> _Exercise description_
Give back an exact copy of the listing that follows, without the pictures.

Input data Start Marker

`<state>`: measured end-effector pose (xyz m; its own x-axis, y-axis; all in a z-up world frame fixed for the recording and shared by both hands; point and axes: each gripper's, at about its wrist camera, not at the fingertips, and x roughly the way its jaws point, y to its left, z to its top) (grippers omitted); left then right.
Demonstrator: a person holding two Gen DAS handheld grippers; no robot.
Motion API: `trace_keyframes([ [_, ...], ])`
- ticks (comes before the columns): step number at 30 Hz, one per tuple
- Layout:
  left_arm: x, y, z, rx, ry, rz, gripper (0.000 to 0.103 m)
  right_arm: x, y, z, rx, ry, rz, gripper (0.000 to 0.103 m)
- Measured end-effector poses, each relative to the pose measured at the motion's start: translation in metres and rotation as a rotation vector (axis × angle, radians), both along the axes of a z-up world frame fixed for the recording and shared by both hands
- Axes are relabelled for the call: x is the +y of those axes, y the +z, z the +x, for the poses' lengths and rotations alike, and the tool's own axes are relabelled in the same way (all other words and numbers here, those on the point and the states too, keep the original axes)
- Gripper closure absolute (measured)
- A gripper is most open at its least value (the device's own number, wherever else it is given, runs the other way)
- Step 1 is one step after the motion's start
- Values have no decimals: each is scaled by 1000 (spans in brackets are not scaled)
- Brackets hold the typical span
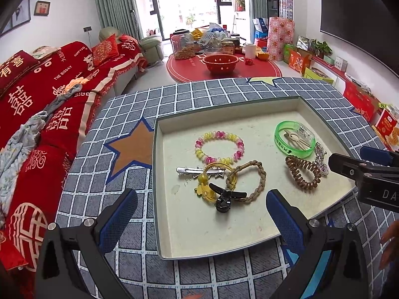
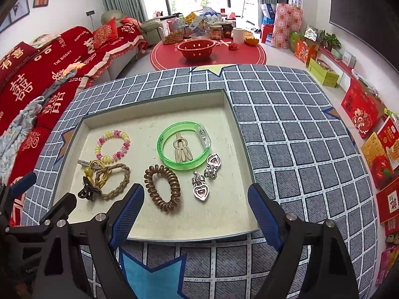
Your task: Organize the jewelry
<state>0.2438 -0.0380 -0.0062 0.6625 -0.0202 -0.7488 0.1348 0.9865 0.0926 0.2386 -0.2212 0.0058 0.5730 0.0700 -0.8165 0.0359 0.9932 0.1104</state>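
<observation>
Jewelry lies in a shallow tray (image 2: 239,134) on the checked table (image 2: 299,129). From left: a silver clip (image 1: 199,170), a yellow tie (image 1: 207,174) and black claw (image 1: 225,199) overlapping a braided loop (image 2: 113,182), with a beaded bracelet (image 2: 113,145) farther back. Then a brown coil (image 2: 162,189), a green bangle (image 2: 184,147) around a beige clip (image 2: 182,150), and heart earrings (image 2: 205,177). The left gripper (image 1: 202,211) and right gripper (image 2: 197,204) both hang wide open, holding nothing.

Bright window (image 1: 189,2) daylight, sharp, fisheye-warped edges
</observation>
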Motion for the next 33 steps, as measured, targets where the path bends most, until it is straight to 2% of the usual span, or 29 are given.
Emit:
trace_keyframes([
  [16, 7, -2, -19, 21, 4, -5, 0, -2, -1, -15, 26, 13, 8, 16],
  [33, 12, 4, -64, 36, 15, -54, 0, -2, 17, -60, -52, -9, -9, 16],
])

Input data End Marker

> _The answer_
`<state>`: measured end-effector pose (xyz m; its own x-axis, y-axis; all in a z-up world frame fixed for the recording and shared by both hands; point and axes: each gripper's, at about its wrist camera, not at the fingertips, and x roughly the way its jaws point, y to its left, z to its top) (grippers omitted); left then right.
Demonstrator: a person holding two Gen DAS handheld grippers; no robot.
Motion API: `trace_keyframes([ [_, ...], ])`
- ticks (comes before the columns): step number at 30 Hz, one per tuple
- Layout:
  left_arm: x, y, z, rx, ry, rz, gripper (0.000 to 0.103 m)
  right_arm: x, y, z, rx, ry, rz, gripper (0.000 to 0.103 m)
- Measured end-effector poses, each relative to the pose measured at the motion's start: translation in metres and rotation as a rotation vector (axis × angle, radians), both along the axes of a z-up world frame fixed for the recording and shared by both hands
- Axes are relabelled for the call: x is the +y of those axes, y the +z, z the +x, for the poses' lengths and rotations alike, and the tool's own axes are relabelled in the same way (all other words and numbers here, those on the point and the states too, keep the original axes)
- Gripper closure absolute (measured)
- A gripper is most open at its least value (the device's own number, wherever else it is given, runs the other way)
- Step 1 is one step after the motion's start
- Values have no decimals: each is scaled by 1000 (spans in brackets are not scaled)
- Brackets hold the typical span
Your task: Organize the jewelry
<state>0.2438 -0.0380 -0.0062 0.6625 -0.0202 -0.7488 0.1348 0.9865 0.0926 0.2386 -0.2212 0.0058 0.5730 0.0700 -0.8165 0.0359 0.9932 0.1104</state>
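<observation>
Jewelry lies in a shallow tray (image 2: 239,134) on the checked table (image 2: 299,129). From left: a silver clip (image 1: 199,170), a yellow tie (image 1: 207,174) and black claw (image 1: 225,199) overlapping a braided loop (image 2: 113,182), with a beaded bracelet (image 2: 113,145) farther back. Then a brown coil (image 2: 162,189), a green bangle (image 2: 184,147) around a beige clip (image 2: 182,150), and heart earrings (image 2: 205,177). The left gripper (image 1: 202,211) and right gripper (image 2: 197,204) both hang wide open, holding nothing.

Bright window (image 1: 189,2) daylight, sharp, fisheye-warped edges
</observation>
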Motion for the next 33 steps, as measured, targets where the path bends most, until it is straight to 2% of the usual span, or 29 are given.
Emit:
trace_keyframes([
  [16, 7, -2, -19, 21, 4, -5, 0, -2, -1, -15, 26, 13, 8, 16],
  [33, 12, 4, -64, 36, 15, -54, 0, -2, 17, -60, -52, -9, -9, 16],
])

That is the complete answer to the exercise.